God tests us all the time. You are being tested spiritually when you have to bury a love one. Our life here on earth is simply a dress rehearsel. It took the death of my mother in law, almost 2 years ago, for me to find God. I'm still taking baby steps. I can not recite scripture from the top of my head. Although I was born Catholic, it has taken me 43 years to really find the Word of God. I'm so excited because I'm going to Confession this Friday for my first time! It's never too late to repent. I have a better understanding of "death" now. We humans only use 10% of our brains. This doesn't say much for even the most brilliant human minds. We really know very little.

It's only natural for you to weep now. A few months ago, we had a relative who was near his death. He was only in his 60's but was very ill. I couldn't understand why he wanted to celebrate his last days of life with his family by singing and dancing. Now I do. He was deeply religious and he knew he was going to eternal life. He thanked God for his life here on earth and for all God's beauty, but he couldn't wait to be with the Lord. Wow, I get goosebumps typing this.

It's not coincidence that I'm writing you before I go to Mass. God wanted to me to talk to you. You can send me a private message if you need someone to talk to. God bless you and your step- ather.

Frank has poken


thanks for all your kindness mad girl and frank. i have seem to come to some kind of cross road in life and feel this was all apart of the process. i am just really confused at this time. i am not really sure of where i should be going in life and if i should be the person that i am.( if that makes any scense)? the departing of my stepfather has just made all this a reality check and made me look into the history much closer than one who is keeping a steady pace.

xboilermaker
02-26-2006, 05:12 PM
I am not very religious but I understand your pain. I was just a few years older than you on a job in Atlanta when my Dad died of pneumonia at 51, in Michigan, our home state. I still remember just as clearly as today exactly how I found out. It was Sunday and I was polishing my car, a new Subaru, when the foreman came and found the boarding house where me and a couple other guys were staying and the way he walked up to me I knew something was wrong. Following was the worst 785 miles imaginable driving home. It is just as hard whether suddenly or slowly, but it will get better, and time eases the pain, as hard as it is to accept right now. My thoughts are with you.

Mad Girl Investor
02-26-2006, 06:14 PM
For me, Jacob, I found out who I was after I stopped listening to others tell me who they thought I should be. Its a hard process, this living in reality. Its growing up and its tough.

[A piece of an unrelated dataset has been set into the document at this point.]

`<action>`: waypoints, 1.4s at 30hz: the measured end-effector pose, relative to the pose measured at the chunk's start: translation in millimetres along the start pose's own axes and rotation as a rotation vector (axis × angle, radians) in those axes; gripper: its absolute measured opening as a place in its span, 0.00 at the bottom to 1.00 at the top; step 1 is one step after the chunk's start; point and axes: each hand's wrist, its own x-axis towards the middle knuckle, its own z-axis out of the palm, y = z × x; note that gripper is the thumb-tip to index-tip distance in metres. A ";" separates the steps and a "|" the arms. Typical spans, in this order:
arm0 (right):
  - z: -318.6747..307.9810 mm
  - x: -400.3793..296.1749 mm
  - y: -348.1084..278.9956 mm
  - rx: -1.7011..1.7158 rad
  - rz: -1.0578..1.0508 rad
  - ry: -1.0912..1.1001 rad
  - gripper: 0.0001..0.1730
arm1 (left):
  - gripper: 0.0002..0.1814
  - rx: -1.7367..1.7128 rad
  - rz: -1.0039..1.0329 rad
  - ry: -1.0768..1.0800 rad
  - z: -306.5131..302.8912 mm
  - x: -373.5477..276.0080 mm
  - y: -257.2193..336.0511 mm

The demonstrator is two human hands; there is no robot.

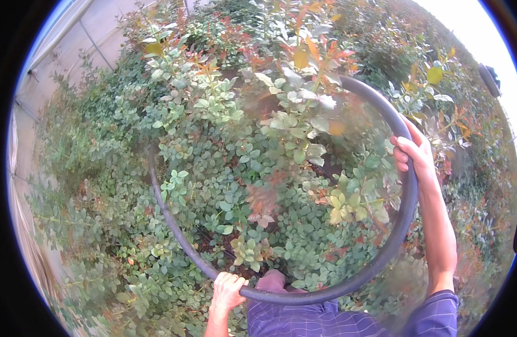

But, there is a huge reward for living in the moment and being who we were meant to be,,,good and bad parts of us = a true self.

Keep hanging in there! We care about YOU!

pmb1010
02-26-2006, 10:21 PM
my condolences, jacob.

Believe me, I do know how you feel.

Wishing you strength through your time of grief.

jeffwils
02-27-2006, 01:07 PM
Jacob,

I am really sorry to hear of your loss. Just know he has gone on to a much greater place where there is no pain and sickness. Guru is right. It is all a test. Be strong and have faith in the fact that you are exactly where God wants you to be at the exact time He wants you to be there. You will be with him again very soon. This is all temporary.

Jeff

GDFLS
02-27-2006, 01:15 PM
Allow me to offer my condolences, Jacob.

I am sorry for your loss and will keep you and your family in my prayers.

madcowdisease
02-27-2006, 08:06 PM
Sorry to hear that bro. I'm not going to claim to be able to empathize, but with the condition of many members of family I'll be right there with you soon. And trust me I'm dreading it.

jacobnbr1
02-28-2006, 10:59 PM
as i had stated before. it looks as if i have come to some kind of intersection in life and looks like i am going to be making a turn in a differant direction, i am really not sure what all this means but i think it is one of those "supposed to happen" things.. i think i will probably be end up quiting some of the business ventures and maybe also trading, i sometimes love it and othertimes hate it. as i do our taxes this year it is one stupid waste of time unlike last year, if i remain i will be doing the share building techniqe as boooyahoo has taught me. i guess i will keep yuns posted.